▶ **Work item**
Where a line of the records contains the word "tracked", show that line.

Data items
============================================================

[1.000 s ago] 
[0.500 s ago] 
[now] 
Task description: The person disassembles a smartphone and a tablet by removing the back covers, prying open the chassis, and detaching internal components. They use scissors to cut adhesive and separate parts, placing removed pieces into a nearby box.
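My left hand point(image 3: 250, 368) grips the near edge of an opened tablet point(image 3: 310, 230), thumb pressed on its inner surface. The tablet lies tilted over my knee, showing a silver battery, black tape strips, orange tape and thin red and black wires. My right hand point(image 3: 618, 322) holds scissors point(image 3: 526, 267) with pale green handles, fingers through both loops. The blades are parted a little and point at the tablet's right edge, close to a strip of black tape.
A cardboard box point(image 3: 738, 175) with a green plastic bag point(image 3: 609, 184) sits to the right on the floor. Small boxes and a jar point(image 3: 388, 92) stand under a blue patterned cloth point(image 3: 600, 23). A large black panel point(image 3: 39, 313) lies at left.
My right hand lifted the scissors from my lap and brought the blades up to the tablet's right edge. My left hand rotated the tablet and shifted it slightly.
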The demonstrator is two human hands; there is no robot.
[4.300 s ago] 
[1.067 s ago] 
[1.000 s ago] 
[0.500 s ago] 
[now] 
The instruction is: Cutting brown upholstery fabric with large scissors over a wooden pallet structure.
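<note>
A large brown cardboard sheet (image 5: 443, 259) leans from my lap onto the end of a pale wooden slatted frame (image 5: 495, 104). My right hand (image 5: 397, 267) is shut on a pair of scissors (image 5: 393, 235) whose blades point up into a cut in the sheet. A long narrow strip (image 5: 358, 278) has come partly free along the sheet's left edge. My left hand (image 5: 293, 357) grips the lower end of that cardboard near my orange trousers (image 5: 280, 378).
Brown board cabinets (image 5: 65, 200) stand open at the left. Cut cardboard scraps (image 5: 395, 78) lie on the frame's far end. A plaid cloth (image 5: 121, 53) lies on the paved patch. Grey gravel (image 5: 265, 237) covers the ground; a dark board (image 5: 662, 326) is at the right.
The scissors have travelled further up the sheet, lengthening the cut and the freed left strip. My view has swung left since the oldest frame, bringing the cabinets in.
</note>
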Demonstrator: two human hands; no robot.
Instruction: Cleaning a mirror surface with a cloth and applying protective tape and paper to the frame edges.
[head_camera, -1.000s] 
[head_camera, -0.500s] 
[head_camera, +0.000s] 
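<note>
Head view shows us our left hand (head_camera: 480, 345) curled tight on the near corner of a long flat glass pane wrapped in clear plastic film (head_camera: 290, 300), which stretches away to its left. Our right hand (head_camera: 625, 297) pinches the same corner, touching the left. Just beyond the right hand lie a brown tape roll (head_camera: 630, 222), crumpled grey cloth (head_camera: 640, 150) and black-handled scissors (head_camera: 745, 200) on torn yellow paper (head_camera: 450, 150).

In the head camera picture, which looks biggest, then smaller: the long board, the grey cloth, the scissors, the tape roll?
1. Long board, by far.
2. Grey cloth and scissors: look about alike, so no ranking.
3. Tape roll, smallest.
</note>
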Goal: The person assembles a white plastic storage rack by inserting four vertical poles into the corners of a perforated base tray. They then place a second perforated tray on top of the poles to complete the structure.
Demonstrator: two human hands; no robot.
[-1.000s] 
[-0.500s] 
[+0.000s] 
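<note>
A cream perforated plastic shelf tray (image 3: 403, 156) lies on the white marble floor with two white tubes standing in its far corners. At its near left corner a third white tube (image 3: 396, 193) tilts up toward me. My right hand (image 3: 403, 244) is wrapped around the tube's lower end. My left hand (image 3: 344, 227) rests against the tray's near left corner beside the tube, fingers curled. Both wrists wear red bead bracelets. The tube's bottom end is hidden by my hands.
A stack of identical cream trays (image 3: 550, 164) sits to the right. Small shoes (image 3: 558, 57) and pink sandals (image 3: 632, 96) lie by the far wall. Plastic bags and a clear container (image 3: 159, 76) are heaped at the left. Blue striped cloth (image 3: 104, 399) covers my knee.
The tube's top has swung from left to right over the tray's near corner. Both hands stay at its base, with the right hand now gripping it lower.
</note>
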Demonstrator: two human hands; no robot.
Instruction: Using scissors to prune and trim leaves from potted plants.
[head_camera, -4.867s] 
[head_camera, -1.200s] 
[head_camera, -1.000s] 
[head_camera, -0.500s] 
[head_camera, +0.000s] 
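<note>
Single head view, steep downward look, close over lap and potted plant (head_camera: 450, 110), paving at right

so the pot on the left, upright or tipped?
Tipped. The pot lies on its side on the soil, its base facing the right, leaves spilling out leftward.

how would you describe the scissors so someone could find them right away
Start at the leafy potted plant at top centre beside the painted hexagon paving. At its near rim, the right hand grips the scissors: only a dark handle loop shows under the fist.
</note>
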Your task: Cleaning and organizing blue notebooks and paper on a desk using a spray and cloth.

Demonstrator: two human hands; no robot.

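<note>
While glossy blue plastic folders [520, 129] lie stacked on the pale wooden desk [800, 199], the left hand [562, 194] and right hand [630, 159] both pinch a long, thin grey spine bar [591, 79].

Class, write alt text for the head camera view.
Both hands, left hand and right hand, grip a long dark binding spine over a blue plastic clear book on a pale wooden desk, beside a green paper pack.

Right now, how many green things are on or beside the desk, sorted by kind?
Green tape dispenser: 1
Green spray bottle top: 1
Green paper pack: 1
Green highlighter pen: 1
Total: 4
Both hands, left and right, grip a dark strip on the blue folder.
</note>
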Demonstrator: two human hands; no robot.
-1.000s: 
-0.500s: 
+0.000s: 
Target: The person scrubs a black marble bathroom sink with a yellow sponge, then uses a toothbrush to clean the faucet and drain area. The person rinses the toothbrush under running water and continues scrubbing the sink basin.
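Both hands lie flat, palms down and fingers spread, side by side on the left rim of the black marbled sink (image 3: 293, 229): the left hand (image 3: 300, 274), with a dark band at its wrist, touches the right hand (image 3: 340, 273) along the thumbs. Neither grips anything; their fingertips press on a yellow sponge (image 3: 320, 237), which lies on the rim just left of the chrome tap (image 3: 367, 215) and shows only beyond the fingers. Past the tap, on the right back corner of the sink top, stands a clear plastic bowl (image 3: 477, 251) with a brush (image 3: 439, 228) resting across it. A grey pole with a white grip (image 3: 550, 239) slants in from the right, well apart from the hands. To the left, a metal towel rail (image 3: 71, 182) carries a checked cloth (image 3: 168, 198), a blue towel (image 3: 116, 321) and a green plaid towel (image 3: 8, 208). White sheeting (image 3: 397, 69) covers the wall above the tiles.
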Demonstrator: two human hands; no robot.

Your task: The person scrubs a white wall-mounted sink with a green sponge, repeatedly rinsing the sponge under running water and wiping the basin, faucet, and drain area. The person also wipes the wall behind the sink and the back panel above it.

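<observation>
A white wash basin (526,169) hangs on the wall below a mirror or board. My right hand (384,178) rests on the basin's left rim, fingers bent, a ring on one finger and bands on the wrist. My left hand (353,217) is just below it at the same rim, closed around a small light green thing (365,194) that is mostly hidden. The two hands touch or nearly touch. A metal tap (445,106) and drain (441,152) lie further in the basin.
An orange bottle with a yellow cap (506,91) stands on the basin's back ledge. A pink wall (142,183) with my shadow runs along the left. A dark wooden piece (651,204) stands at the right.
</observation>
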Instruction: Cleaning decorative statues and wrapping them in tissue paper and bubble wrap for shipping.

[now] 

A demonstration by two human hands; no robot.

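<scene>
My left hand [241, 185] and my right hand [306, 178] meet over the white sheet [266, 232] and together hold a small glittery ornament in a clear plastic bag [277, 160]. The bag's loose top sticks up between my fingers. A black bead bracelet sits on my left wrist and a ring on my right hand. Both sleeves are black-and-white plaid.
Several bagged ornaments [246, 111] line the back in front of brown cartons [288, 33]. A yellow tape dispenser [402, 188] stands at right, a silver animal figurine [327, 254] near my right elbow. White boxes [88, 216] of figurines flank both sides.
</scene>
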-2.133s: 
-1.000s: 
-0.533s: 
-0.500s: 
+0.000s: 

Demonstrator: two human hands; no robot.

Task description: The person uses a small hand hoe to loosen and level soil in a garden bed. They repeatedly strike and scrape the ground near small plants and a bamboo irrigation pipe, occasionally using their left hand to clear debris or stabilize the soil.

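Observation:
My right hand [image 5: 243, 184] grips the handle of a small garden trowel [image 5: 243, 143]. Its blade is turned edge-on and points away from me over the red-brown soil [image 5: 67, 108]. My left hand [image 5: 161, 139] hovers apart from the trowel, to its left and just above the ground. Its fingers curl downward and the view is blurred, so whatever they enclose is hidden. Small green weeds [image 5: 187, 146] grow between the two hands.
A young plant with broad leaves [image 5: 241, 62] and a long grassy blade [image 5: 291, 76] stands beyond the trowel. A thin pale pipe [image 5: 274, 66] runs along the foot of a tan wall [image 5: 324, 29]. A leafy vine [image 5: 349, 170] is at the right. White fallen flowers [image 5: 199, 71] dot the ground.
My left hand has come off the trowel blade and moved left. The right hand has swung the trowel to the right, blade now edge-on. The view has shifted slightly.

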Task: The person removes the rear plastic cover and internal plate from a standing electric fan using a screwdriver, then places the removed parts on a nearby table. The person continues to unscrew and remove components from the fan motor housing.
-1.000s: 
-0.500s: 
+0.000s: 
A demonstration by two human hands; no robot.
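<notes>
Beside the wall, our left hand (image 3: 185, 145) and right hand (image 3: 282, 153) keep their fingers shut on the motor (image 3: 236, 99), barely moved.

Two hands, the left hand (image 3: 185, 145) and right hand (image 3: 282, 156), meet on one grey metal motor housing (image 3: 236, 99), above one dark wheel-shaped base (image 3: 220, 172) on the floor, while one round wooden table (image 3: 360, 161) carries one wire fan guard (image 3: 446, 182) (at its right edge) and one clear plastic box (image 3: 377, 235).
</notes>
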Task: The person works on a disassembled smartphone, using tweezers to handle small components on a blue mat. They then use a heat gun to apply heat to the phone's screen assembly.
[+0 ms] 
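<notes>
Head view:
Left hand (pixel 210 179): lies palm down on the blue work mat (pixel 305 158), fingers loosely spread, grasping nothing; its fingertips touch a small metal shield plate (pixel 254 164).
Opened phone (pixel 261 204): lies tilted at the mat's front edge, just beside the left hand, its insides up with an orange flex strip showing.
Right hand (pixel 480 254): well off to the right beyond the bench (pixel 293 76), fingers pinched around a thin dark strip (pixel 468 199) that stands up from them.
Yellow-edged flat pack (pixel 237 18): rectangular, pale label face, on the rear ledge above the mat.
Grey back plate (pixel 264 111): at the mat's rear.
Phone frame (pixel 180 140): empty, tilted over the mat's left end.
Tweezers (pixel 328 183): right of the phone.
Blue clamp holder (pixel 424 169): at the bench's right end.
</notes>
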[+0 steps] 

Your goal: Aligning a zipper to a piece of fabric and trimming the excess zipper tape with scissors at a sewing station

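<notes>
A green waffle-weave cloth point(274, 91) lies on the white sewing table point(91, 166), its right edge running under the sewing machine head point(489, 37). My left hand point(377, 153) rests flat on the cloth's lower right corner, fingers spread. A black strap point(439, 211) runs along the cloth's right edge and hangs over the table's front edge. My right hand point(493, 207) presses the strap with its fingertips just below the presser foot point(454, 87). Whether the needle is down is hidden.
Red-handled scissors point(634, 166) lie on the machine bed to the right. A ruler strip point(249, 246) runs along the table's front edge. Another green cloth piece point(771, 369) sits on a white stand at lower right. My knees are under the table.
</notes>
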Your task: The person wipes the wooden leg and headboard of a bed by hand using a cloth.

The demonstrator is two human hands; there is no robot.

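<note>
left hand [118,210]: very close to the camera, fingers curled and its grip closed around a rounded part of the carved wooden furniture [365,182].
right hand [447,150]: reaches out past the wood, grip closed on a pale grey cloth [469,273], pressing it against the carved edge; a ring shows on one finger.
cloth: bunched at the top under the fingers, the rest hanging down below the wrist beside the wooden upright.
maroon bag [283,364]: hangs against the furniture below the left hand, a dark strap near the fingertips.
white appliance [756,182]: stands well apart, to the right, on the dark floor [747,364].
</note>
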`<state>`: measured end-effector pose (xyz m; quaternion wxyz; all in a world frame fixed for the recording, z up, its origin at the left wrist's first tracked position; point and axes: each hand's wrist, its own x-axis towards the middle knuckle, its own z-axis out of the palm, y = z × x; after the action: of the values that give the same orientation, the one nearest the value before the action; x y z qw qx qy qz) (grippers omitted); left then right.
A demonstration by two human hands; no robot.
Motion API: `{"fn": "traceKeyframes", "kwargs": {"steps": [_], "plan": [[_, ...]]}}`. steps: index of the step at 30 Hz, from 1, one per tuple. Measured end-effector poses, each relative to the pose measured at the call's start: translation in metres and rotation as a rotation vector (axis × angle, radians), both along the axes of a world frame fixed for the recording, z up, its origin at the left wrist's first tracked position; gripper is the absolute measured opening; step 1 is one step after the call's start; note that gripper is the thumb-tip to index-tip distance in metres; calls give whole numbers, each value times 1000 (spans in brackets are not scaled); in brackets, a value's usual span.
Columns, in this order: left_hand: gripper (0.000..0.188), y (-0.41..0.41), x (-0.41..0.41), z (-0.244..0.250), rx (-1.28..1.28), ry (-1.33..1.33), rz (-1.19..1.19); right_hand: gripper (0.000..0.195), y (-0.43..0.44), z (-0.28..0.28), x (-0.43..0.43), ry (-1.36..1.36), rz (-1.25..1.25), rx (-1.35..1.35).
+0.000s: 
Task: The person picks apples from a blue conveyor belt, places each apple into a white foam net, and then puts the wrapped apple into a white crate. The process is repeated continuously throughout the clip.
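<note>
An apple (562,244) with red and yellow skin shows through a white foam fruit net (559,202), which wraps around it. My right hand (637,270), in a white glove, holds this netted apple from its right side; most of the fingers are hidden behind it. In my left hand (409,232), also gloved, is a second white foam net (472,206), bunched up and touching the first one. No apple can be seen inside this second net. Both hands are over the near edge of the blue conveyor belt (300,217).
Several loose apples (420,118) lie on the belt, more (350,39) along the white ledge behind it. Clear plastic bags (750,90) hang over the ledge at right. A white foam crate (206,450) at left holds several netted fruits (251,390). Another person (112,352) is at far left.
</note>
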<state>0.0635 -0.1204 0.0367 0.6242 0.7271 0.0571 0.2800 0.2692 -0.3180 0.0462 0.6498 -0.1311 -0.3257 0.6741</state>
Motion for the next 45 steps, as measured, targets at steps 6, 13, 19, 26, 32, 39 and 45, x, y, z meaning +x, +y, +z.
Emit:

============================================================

▶ **Solution to the exercise**
`<state>`: measured end-effector pose (xyz m; quaternion wxyz; all in a world frame fixed for the recording, z up, its origin at the left wrist's first tracked position; point and axes: each hand's wrist, its own x-axis towards the middle knuckle, its own z-axis out of the palm, y = z × x; after the action: of the values that give the same orientation, the one nearest the value before the action; x y z qw qx qy qz) (grippers omitted); left then right.
Motion API: `{"fn": "traceKeyframes", "kwargs": {"steps": [_], "plan": [[_, ...]]}}`. steps: index of the step at 30 Hz, from 1, one per tuple. Measured end-effector poses, each relative to the pose measured at the call's start: translation in metres and rotation as a rotation vector (axis × angle, radians), both along the axes of a world frame fixed for the recording, z up, its origin at the left wrist's first tracked position; gripper is the absolute measured opening; step 1 is one step after the call's start; note that gripper is the thumb-tip to index-tip distance in metres; calls give whole numbers, each value times 1000 (spans in brackets are not scaled); in brackets, a value's usual span.

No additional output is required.